Разумеется, с уверенностью опознать в трупе Альберта по понятным причинам не представлялось возможным, но мать его сделала это без труда, руководствуясь какими-то ей одной ведомыми приметами. Якобы, остатки трусов и майки она опознала, да ногти у трупа точь-в-точь Альбертовы. Замученные несуразицей следователи не стали придираться и положились на слово ближайшей родственницы усопшего. Официальной причиной смерти объявили аспирацию, сиречь утопление, и погребение тела было разрешено. Гроб, натурально, не открывали.

Я хорошо помню эти незамысловатые похороны, которые почтили своим присутствием лишь родные покойника, несколько бывших одноклассников да пара-тройка бездомных собак, вяло бредущих за гробом не то в надежде на угощение, не то от извечной собачьей скуки. Ну, и по дороге на кладбище процессия пополнилась, само собой, на загляденье угодливыми и расторопными любителями горячительного, издалека учуявшими дух замаячившего в перспективе поминального спирта.

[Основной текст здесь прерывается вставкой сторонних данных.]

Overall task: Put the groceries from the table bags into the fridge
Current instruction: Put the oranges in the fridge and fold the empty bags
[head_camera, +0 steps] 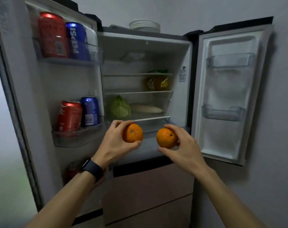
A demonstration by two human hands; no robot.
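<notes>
The fridge (186, 66) stands in front of me with both upper doors swung open. My left hand (113, 143) grips one orange (133, 133) between thumb and fingers. Beside it, my right hand (183, 145) grips a second orange (166, 137). Both oranges hang just in front of the lowest shelf edge (152, 118), apart from each other. Inside, a green cabbage (119, 107) and a pale long vegetable (148, 109) lie on the lower shelf. A bottle of orange drink (158, 83) lies on the shelf above.
The left door (41, 89) holds red and blue cans in its upper bin (64, 60) and lower bin (74, 136). The right door's bins (225, 114) hold nothing. Stacked white plates (145, 25) sit on top of the fridge. Closed drawers (150, 191) lie below.
</notes>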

Мне же было не до поминок: я чувствовал себя как никогда отвратительно. Не стоит сотрясать воздух, оправдываясь и поясняя, насколько я раскаивался в своей недалекости и как, подобно истовому монаху, хлестал себя по спине плетью упреков и проклятий, понимая, что этим не верну себе покоя. Быть может, я ничем и не помог бы бедному Альберту, быть может даже, что смерть была для моего друга более желанной и целесообразной, нежели полудикое существование длиною в жизнь в клетке психиатрической лечебницы, без надежды обрести когда-либо человеческий облик и вернуться к нормальному существованию. Все возможно. Но меня это никак не касалось, ибо я, предав друга, все равно оставался мразью. В моей голове все еще звучал его просящий помощи голос, и со временем чувство вины лишь нарастало, отравляя мне существование. И вот это послание… Послание утонувшего семь лет назад несчастного психбольного, оскорбленного мною в самом главном – его вере в людей и дружбу.

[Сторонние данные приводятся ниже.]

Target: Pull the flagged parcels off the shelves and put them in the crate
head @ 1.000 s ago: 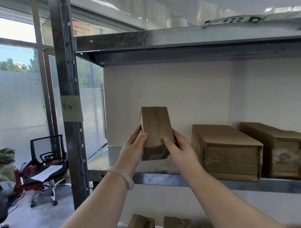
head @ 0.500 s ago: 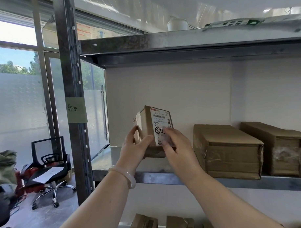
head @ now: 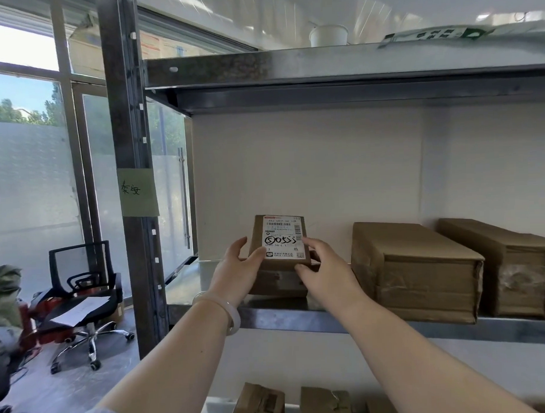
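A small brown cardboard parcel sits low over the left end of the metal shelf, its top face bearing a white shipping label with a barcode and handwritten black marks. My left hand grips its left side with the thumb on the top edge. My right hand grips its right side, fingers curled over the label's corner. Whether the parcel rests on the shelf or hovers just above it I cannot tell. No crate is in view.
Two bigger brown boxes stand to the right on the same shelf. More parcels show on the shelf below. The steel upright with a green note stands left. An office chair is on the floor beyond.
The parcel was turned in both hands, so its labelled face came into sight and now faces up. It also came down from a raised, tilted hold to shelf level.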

Не все эти измышления и подробности я привел в своем рассказе профессору. В конце концов, он хотел знать суть произошедшего, а не нюансы моих переживаний. К тому же я, вполне возможно, несколько перегнул палку при самобичевании, и в реальности вина моя не столь уж и велика, как я себе возомнил в порыве христианского раскаяния.

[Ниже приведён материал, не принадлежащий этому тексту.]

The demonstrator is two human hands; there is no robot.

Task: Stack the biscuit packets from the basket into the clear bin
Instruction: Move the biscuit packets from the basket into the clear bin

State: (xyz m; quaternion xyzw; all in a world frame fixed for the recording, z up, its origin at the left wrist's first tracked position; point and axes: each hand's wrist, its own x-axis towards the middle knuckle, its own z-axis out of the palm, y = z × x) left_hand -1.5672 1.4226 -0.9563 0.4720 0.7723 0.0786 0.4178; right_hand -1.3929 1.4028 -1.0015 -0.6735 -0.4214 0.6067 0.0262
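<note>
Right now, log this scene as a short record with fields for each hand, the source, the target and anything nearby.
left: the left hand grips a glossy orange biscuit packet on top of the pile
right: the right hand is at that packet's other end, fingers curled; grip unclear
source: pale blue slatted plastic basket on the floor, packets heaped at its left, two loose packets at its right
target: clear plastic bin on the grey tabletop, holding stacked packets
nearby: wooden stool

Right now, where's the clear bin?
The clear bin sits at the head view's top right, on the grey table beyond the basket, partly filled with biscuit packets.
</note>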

Райхель слушал, не перебивая, и даже в моменты, когда я на несколько секунд или более прерывал свое повествование, дабы отыскать в кладовых памяти подходящее слово или выражение, не проронил ни звука. Не знаю, был ли ему интересен мой рассказ и услышал ли он в нем то, что хотел услышать, – никаких комментариев мой собеседник не изрек и вообще было неясно, считает ли он все это имеющим отношение к делу, с которым я пришел к нему. Его молчаливая фигура казалась мне теперь еще более величественной и преисполненной таинственности, чем в начале моего визита, и я понимал с еще большей отчетливостью, сколько опыта и непостижимых для меня знаний кроется в этой старческой голове, покрытой шапкой безупречно уложенных седых волос.